I pointed in the direction of my house. I said, “Yonder it is. You all can rest at my place for the night. Then we’ll see to your belongings and getting you to town.”
My house was already fairly crowded with folks, despite that it’s a nearly new house with eleven full rooms. My mama lives there, too. She goes by Granny to most everyone around. Then there’s my youngest boy, Gilbert, and my father-in-law, Chess, who’s been here since my husband died some years back. My little brother, Harland, and his four children have lived with us since his wife died of cancer in Chicago this last fall. My oldest boy, Charlie, is a lawman for the Arizona Rangers and last I heard he was up in Holbrook. At least he’s a Ranger until he gets back, for the talk around town last week was that they’d disband by the end of the year.
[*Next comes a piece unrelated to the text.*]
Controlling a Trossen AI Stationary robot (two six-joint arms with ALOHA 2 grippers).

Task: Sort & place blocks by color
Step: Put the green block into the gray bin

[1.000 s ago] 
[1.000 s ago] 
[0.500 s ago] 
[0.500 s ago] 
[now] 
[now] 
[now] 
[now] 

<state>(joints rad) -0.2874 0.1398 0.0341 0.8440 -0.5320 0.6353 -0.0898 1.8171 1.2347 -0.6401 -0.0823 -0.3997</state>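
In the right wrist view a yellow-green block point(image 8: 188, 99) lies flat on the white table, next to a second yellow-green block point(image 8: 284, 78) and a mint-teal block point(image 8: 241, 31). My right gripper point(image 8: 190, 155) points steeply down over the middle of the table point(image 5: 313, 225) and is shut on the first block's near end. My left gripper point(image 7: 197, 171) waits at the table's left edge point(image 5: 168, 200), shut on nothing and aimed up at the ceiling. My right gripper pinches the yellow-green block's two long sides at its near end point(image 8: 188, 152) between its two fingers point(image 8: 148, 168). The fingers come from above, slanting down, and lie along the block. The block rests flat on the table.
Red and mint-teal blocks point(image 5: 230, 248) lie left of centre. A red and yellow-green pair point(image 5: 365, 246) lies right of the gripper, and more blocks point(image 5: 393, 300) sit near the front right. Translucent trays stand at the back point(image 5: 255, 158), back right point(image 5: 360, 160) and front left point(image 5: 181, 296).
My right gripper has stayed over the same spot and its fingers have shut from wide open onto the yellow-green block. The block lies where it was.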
Maybe then he’ll see fit to return to school and set an example for his younger brother. We reached the yard. Gilbert was out by the chicken coop with the kettle and a bag to catch feathers, skinning some game birds.
“How many’d you get?” I called.
Gil looked up, and a minute passed while he took in the parade I was leading. Finally he spoke as if it were the most natural sight, and he knew I’d explain by and by. He said, “Fifteen. Grampa is already peeling potatoes.” He looked back over his shoulder at some hens pecking in the chicken yard. “I think Brownie looks like she wants to set some eggs. I put a couple more under her and turned the nesting tub over. You bring home some company?”
“Stagecoach wrecked,” I said. “These folks were inside. Mr. Bennecelli’s dead.” The passengers stood shivering in the wind while I was all but glowing from all the work I’d done wearing this heavy coat. I handed Gilbert my string of birds. “When you get cleaned up, go ahead and start them cooking with some salt if there’s any left.”
I led the strangers into the parlor, stoked up the fire in there good and hot, and told them to rest, and that I’d bring them coffee soon as I could.
My father-in-law, Chess, was cutting up carrots for the stew, and with a scowl on his face he went back over the ones he’d just cut and diced them up finer, making a regular rhythm like a clock. “We don’t need more mouths to feed,” he said. “For once I thought we’d have enough supper.”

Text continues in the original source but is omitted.